Top of Dataset extract

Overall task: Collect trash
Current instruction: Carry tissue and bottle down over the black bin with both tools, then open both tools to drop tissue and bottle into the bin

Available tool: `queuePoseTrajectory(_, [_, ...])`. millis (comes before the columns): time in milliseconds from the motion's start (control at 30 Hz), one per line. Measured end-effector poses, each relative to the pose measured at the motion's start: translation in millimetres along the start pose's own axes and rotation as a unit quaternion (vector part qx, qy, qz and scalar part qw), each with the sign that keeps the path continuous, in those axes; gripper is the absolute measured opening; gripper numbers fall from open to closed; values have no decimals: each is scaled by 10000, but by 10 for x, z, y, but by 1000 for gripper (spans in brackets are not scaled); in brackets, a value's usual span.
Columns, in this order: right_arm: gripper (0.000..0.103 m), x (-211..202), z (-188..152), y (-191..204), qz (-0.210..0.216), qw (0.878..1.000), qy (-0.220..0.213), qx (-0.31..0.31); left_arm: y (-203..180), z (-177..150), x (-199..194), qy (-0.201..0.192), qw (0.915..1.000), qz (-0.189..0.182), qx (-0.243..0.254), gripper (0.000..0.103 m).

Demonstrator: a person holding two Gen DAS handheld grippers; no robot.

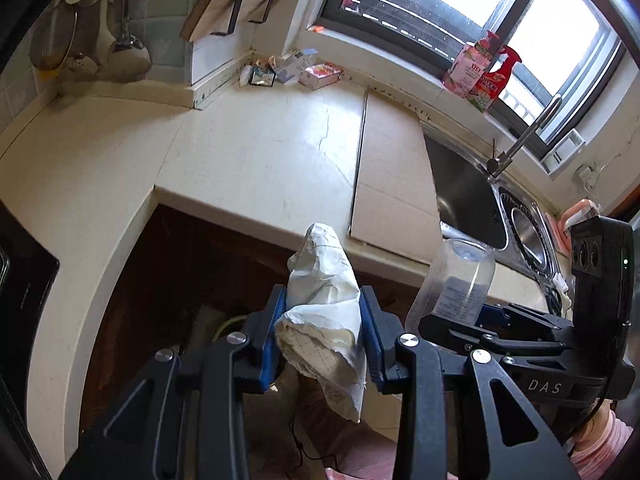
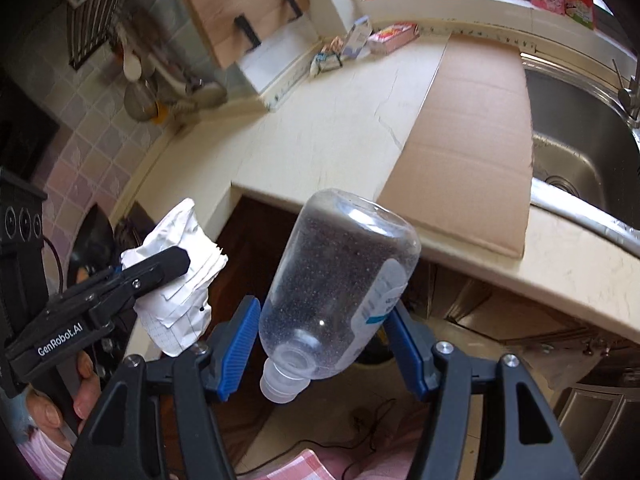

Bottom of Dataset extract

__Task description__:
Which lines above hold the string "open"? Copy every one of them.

__Answer to the exercise__:
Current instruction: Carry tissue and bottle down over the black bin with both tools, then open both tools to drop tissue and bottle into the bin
Available tool: `queuePoseTrajectory(_, [_, ...])`. millis (comes before the columns): time in milliseconds from the motion's start (control at 30 Hz), one per line. Measured end-effector poses, each relative to the pose measured at the motion's start: translation in millimetres along the start pose's own axes and rotation as a unit quaternion (vector part qx, qy, qz and scalar part qw), each with the sign that keeps the path continuous, in those axes; gripper is the absolute measured opening; gripper numbers fall from open to closed; values have no decimals: each is scaled by 10000, but by 10 for x, z, y, but by 1000 for gripper (spans in brackets are not scaled); in brackets, a value's usual span.

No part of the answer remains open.